Палачи долго топтались на месте, ежась от холода. Порох и его помощник что-то хмуро обсуждали. Снег под ногами превратили в кисель. Наконец главарь обратился ко мне с последней речью. Его чугунные фразы грохотали, словно рельсы под каким-то чудовищным локомотивом.

– Все мы прекрасно понимаем, для чего тут собрались. Ты убил Брандта. Брандт жил в моем поселке. Жил по совести, по правилам. Хорошим человеком был. А ты его так жестоко прикончил. Так что не обессудь. У нас в Тополях законы простые, мы долго говорить не любим. Убил – ответь. За все надо отвечать. Сечешь? Так что властью, данной мне, я приговариваю тебя к смерти. Сказать есть что?

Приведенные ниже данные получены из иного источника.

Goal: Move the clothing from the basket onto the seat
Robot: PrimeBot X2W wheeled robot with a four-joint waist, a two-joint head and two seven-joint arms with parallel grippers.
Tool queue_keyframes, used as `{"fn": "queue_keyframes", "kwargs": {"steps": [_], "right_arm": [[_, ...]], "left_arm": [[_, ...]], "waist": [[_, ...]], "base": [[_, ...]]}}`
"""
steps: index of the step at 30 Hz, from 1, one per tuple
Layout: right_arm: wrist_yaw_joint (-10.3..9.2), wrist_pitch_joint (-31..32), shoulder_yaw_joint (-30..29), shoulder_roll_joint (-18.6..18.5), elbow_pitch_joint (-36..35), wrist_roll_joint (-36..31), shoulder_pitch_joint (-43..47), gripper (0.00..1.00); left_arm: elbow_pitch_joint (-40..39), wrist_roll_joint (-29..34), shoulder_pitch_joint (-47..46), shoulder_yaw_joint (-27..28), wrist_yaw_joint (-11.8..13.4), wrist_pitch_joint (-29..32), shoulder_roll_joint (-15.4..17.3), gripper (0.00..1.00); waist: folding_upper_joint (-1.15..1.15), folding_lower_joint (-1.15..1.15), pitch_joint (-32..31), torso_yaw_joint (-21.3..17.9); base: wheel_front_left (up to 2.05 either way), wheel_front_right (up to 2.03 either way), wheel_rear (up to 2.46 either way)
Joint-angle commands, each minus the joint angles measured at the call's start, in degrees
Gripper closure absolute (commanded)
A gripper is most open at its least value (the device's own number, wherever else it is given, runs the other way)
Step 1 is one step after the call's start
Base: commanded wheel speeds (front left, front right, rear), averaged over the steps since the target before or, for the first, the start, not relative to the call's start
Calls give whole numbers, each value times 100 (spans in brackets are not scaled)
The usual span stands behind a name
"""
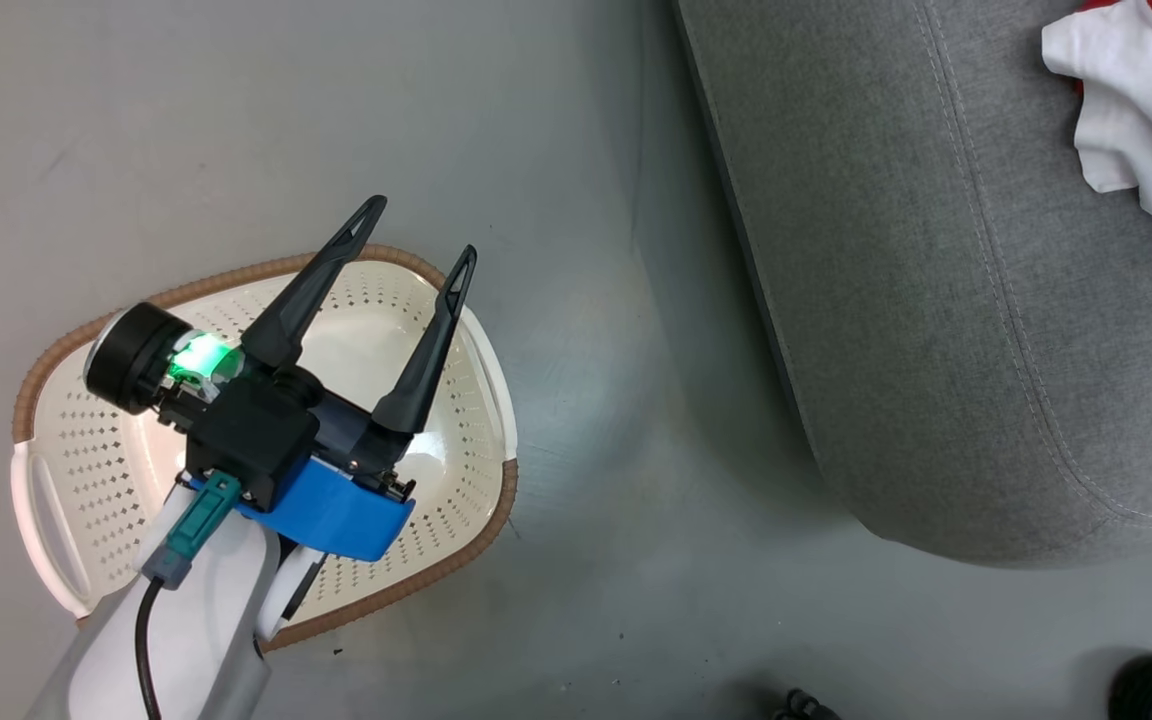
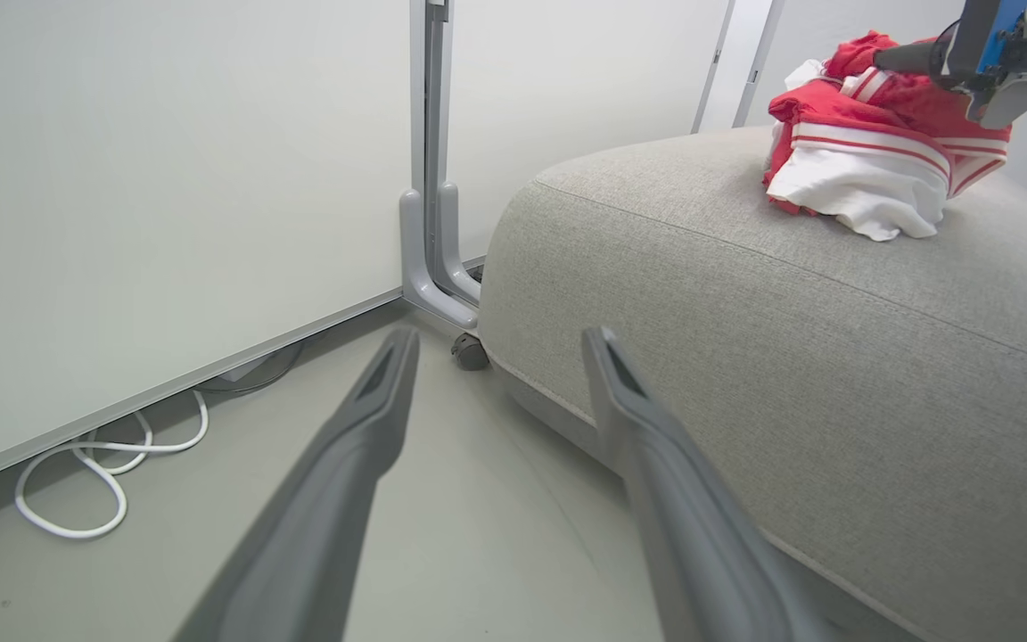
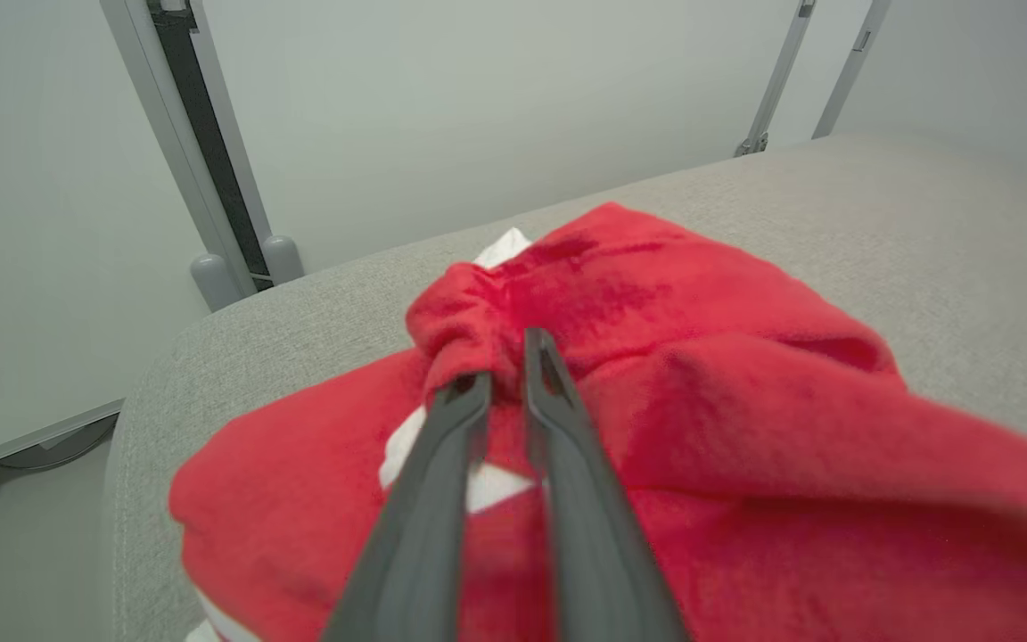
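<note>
Open right gripper point(image 3: 506, 359), fingers nearly closed on a fold of soft red-and-white sports clothing point(image 3: 701, 383), fully before lifting straight off. Avoid dragging fabric off large light-grey upholstered seat point(image 1: 936, 300). Clothing at upper right in head view. Note left gripper point(image 1: 420, 226) spread wide, empty, over cream perforated plastic basket point(image 1: 86, 450) at lower left, apparently emptied. Pinch itself visible from right wrist view; basket interior from head view.
</note>
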Motion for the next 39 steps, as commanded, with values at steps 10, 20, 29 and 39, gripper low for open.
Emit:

– Прям как работник ЗАГСа говоришь: «властью, данной мне…» – со вскипающей злобой начал я, но договорить не успел – получил под дых и, сгибаясь от сильной боли, медленно повалился в снег. Кто-то из палачей одобрительно хохотнул.

Передать весь спектр чувств и мыслей, переполняющих меня в ту минуту, не хватило бы никаких слов. Тугой клубок из дикого страха, навалившейся вдруг усталости, обжигающей злости, отчаяния и полного отрешения. В какой-то момент мне все стало безразлично. В бетонных скелетах пятиэтажек и разрушенных ржавых качелях я видел больше жизни, чем в этих людях. Да они и не люди уже были, а тряпичные куклы, движимые порывами ветра, что колышет их за ниточки. Я вдруг понял, что не страшно умирать в таком сумасшедшем мире. Здесь все уже мертвы. И лишь оболочки, тела, по инерции бродят по своим делам. Только мать было жалко: «Как она теперь без меня? Брат – совсем пацан еще, потянет ли? Восемнадцатый год идет. Взрослится, рвется все к сталкерам, в вылазку сходить. Да опыта нет».